Als die Köchin hochbetagt starb, war das Mädchen in allen Dingen so gewandt, dass sie die Arbeit in der Küche vollständig übertragen bekam. Froh, das Haus nicht verlassen zu müssen, blieb ihr dennoch die Einsamkeit nach dem Tod ihrer Ziehmutter, denn nach getaner Arbeit war sie zu müde sich mit den Leuten des Dorfes zu treffen. Jeden Abend zog sie sich auf ihr Zimmer zurück und sah aus dem Fenster den Vögeln nach, die ein freies und ungebundenes Leben zu genießen schienen.

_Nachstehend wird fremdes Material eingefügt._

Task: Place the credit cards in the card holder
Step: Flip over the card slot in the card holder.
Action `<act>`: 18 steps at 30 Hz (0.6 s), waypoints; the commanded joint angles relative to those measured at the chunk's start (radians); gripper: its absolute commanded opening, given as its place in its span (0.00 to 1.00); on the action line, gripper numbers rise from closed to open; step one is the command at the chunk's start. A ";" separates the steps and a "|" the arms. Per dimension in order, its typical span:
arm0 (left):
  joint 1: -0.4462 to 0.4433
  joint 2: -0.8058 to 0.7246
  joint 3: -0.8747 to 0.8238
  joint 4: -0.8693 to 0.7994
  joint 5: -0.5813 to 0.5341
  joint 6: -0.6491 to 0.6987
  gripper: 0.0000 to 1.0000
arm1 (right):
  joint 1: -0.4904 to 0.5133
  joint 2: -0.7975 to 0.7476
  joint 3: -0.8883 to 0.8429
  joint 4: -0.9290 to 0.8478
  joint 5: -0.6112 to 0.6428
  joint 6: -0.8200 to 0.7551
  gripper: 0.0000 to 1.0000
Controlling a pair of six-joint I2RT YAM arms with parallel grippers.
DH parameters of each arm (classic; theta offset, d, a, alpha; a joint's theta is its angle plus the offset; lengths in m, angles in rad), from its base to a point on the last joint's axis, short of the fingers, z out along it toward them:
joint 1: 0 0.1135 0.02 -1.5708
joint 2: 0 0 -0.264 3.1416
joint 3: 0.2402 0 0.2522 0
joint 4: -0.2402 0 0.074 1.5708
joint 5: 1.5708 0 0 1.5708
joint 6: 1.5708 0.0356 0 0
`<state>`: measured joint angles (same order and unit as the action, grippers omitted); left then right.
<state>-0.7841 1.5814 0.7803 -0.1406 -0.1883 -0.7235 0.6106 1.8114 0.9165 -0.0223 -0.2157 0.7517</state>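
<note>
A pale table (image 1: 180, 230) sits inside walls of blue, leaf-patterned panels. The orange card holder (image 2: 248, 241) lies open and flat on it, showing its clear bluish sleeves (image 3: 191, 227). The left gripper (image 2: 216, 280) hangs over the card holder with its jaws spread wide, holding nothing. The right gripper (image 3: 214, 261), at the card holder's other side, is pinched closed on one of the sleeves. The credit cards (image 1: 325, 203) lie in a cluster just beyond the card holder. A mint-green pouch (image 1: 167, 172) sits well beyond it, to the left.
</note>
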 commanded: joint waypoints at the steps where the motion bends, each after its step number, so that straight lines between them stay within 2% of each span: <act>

Eines Abends, als sie wieder am Fenster saß, setzte sich eine Amsel in den wilden Wein, der direkt neben ihrem Fenster empor rankte. Unermüdlich sang der Vogel von da an Abend für Abend. Doch eines Abends wartete sie vergebens. Unruhig lief sie in den Garten. Da fand sie eine schwarze Feder auf dem Tisch liegen und obwohl sie nichts anderes entdeckte, wusste sie, dass die Amsel nicht mehr zurückkommen würde. Traurig hob sie die Feder auf und beherbergte sie wie ein seltenes Schmuckstück.

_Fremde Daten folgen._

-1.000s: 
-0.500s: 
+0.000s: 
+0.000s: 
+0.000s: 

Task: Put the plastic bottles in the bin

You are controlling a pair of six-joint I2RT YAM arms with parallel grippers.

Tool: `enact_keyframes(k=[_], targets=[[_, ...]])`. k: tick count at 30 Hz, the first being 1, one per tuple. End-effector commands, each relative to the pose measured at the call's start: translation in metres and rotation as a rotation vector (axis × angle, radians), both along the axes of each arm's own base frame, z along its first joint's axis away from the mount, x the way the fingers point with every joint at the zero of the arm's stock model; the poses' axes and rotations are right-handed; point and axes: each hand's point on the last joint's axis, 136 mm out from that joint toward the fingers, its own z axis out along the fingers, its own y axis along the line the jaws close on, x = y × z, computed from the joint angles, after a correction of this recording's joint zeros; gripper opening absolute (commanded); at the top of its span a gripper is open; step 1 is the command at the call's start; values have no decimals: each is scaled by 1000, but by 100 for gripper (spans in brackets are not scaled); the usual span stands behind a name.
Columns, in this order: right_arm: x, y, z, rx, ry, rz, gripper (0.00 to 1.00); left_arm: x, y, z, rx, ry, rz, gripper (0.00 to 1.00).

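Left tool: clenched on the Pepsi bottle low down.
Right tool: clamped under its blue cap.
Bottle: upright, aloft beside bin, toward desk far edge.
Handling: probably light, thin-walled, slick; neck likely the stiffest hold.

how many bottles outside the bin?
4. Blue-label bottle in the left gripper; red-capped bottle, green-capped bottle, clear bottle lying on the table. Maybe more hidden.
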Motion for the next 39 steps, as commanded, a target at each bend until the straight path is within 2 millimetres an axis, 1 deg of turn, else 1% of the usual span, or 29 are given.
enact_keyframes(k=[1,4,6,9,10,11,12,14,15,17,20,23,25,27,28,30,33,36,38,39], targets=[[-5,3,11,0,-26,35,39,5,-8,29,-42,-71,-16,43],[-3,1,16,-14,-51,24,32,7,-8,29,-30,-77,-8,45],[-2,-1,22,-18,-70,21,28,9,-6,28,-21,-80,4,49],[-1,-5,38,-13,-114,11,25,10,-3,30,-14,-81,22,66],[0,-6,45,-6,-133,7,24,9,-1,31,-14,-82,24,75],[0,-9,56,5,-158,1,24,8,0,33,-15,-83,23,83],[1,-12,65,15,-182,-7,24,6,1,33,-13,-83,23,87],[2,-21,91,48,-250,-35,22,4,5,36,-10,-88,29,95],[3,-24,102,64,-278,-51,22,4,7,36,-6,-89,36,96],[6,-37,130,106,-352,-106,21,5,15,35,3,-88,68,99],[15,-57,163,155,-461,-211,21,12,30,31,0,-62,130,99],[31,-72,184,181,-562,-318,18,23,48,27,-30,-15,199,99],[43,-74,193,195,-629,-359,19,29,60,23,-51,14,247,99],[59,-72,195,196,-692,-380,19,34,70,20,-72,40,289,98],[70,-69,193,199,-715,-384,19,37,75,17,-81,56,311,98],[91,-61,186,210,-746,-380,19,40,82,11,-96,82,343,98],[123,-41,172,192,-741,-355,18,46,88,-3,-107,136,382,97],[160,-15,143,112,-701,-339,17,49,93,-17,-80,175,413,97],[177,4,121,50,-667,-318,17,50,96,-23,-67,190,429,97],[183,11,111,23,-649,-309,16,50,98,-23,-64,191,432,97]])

Sie war so traurig über den Verlust des Vogels, dass sie viele Tränen weinte, die über die Wangen rollten, dann über die roten rankenden Blätter hinab in das Gras. Sie fürchtete die Einsamkeit. Mit diesen Gedanken legte sich das Mädchen schlafen.

Am nächsten Morgen weckte sie ein ungewöhnlicher schöner Gesang. Als sie die schweren Vorhänge beiseite schob, bemerkte sie eine große Zahl unterschiedlicher Vögel, die vor ihrem Fenster hin und her flogen. Unter ihrem kleinen Fenster im Garten standen alle übrigen Schlossbewohner und zeigten aufgeregt zu ihr hinauf. Sie beeilte sich, zog ihre Kleider an und lief hinunter. Da sah sie, was geschehen war.


Die vielen Tränen, die sich im Laub verfangen hatten, waren zu dunklen süßen Beeren geworden. Und die Vögel wurden nicht müde, sich die Beeren zu holen und bedankten sich dafür mit einem vielstimmigen Gezwitscher. Seitdem nennen die Leute die Beeren "Wein-Beeren".





***

Kommentare:

schöngeist for two hat gesagt…

Wunderschön deine Bilder und diese Geschichte!
Ich hoffe dass du mal die Möglichkeit hast in diese Kirche rein zu sehen!
Diese Mauer wie schön mit diesen herbstlichen Blätterwerk!
Herbst ist was für die Farben ein zu tauchen!
Ein schönen Tag wünsche ich dir!
Lieben Gruss Elke

Jutta hat gesagt…

Liebe Beate,

der Samen ist angekommen. Ganz herzlichen Dank dafür. Ich werde ihn jetzt auch noch aussehen, denn in der Natur fallen die Samen ja auch im Herbst raus und bleiben dann bis zum Frühjahr liegen, um dann auszutreiben.
Vielleicht kannst Du mir ja mal Deine schwedische Adresse schreiben, damit ich ein kleines Dankeschön auf den Weg bringen kann.